Now, I cannot seem to find a way to make Python (2.7) understand that the quadruple pipe is the actual separator. The output from the code below:
import pandas as pd
with open('C:/Users/myname.mysurname/Desktop/my_twitter_flow_1.txt') as theInFile:
inTbl = pd.read_table(theInFile, engine='python', sep='||||', header=1)
print inTbl.head()
seem to suggest that Python does not see the distinct fields as distinct but, simply, brings in each of the first 5 rows, up to the line feed character, ignoring the |||| separator.
Basically, I am getting an output like the one I wrote above to show you the data structure.
Any hints?
Using just the data in your question:
>>> df = pd.read_csv('rio.txt', sep='\|{4}', skip_blank_lines=True, engine='python')
>>> df
CREATED_AT ID \
0 Tue Nov 14 12:33:00 +0000 2017 930413253766791168
1 Tue Nov 14 12:34:00 +0000 2017 930413253766821456
TEXT IN_REPLY_TO_USER_ID \
0 ICYMI: Football clubs join the craft beer revo...
1 I'm up for it
NAME SCREEN_NAME DESCRIPTION \
0 BAB BABBrewers Monthly homebrew meet-up at 1000 Trades, Jewel...

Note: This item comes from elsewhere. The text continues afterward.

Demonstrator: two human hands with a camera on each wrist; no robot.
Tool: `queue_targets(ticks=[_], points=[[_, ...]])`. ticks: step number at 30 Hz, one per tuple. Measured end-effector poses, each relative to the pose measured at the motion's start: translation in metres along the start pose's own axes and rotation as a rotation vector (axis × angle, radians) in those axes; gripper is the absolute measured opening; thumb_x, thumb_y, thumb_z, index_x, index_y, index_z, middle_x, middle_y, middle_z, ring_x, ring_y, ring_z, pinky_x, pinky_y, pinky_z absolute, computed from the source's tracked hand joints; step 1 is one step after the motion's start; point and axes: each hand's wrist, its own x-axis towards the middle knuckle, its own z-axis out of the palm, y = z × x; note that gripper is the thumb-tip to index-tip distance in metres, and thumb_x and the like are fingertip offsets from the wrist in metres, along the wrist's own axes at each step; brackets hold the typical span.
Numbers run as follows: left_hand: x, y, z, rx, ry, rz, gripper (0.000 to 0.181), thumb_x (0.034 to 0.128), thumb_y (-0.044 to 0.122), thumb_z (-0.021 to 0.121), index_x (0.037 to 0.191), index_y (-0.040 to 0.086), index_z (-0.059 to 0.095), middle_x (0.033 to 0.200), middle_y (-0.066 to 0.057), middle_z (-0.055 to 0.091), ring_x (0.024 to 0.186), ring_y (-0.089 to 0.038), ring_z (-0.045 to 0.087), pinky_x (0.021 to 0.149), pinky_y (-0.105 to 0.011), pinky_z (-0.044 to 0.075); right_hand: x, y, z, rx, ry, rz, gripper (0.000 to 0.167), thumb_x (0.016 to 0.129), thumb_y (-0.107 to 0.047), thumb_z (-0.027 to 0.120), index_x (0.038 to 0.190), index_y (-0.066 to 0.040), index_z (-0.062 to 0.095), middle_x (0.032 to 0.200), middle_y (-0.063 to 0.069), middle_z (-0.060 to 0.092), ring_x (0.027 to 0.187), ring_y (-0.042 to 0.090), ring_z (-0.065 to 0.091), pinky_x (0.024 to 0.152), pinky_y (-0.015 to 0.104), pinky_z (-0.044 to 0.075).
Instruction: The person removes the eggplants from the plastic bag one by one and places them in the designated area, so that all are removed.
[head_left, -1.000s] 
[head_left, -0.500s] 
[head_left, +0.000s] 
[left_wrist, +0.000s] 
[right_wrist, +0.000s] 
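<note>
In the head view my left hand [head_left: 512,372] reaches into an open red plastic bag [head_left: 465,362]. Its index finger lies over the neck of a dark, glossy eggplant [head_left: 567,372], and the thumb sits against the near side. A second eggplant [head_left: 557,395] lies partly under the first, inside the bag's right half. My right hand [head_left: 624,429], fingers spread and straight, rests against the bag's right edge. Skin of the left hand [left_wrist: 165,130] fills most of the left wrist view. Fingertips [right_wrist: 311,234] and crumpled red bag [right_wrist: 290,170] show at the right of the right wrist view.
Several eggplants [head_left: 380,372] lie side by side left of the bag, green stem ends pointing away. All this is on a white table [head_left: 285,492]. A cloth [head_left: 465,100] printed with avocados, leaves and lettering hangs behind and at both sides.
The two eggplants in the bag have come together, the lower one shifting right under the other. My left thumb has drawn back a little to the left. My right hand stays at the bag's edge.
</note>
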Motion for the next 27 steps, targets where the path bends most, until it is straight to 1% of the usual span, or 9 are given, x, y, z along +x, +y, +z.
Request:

1 Misty MistyGrl You CAN DO it!
FOLLOWERS_COUNT TIME_ZONE QUOTE_COUNT REPLY_COUNT RETWEET_COUNT \
0 95 0 0 0
1 45 0 0 0
FAVORITE_COUNT
0 0
1 0
Notice the sep
parameter. When it's more than one character long and not equal to '\s+' it's interpreted as a regular expression. But the '|' character has special meaning in a regex, hence it must be escaped, using the '\' character. I could simply have written sep='\|\|\|\|'
; however, I've used an abbreviation.